• **Problem statement**: When the string "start" occurs in a line of the listing below, return that line.

---------- Data provided ----------

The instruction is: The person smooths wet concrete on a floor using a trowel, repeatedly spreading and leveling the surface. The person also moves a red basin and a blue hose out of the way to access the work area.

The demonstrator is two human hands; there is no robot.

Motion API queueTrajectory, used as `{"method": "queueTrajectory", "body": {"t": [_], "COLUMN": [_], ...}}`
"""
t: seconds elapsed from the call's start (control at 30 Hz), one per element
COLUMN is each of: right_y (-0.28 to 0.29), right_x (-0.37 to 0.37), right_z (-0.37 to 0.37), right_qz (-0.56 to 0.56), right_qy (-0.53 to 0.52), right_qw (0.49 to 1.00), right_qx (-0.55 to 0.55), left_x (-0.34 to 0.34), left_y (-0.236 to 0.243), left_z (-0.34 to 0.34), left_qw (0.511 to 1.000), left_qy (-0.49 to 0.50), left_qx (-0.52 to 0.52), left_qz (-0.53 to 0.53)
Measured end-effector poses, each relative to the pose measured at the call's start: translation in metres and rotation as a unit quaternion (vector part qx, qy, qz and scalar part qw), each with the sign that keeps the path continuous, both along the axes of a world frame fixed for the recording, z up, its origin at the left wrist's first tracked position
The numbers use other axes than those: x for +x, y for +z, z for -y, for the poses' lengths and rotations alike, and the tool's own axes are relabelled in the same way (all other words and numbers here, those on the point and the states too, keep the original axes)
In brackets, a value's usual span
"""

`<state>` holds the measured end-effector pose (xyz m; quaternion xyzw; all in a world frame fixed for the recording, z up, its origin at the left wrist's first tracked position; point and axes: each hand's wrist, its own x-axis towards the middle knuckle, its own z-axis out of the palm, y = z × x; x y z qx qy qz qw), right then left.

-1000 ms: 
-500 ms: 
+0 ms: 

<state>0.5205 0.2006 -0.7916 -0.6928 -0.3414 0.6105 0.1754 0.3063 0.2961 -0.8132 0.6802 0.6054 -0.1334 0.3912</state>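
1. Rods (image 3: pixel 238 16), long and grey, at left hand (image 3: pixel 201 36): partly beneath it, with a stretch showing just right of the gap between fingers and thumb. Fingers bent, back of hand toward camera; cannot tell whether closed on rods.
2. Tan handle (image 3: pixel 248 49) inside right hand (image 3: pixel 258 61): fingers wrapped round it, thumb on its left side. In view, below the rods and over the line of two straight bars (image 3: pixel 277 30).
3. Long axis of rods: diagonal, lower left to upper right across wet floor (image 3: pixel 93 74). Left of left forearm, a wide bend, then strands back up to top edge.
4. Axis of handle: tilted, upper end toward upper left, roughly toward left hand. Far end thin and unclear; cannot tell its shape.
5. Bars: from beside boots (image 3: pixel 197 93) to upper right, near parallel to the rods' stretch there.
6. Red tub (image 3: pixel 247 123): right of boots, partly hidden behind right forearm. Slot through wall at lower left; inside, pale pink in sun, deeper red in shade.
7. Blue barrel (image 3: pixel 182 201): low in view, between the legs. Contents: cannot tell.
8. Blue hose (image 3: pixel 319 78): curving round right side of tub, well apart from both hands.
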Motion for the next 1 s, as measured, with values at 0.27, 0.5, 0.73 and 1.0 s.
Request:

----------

• **Solution for this task**:
t: seconds elapsed from the call's start (control at 30 Hz), one per element
Measured end-effector poses, each relative to the pose measured at the call's start: translation in metres and rotation as a unit quaternion (vector part qx, qy, qz and scalar part qw), each with the sign that keeps the path continuous, both along the axes of a world frame fixed for the recording, z up, its origin at the left wrist's first tracked position

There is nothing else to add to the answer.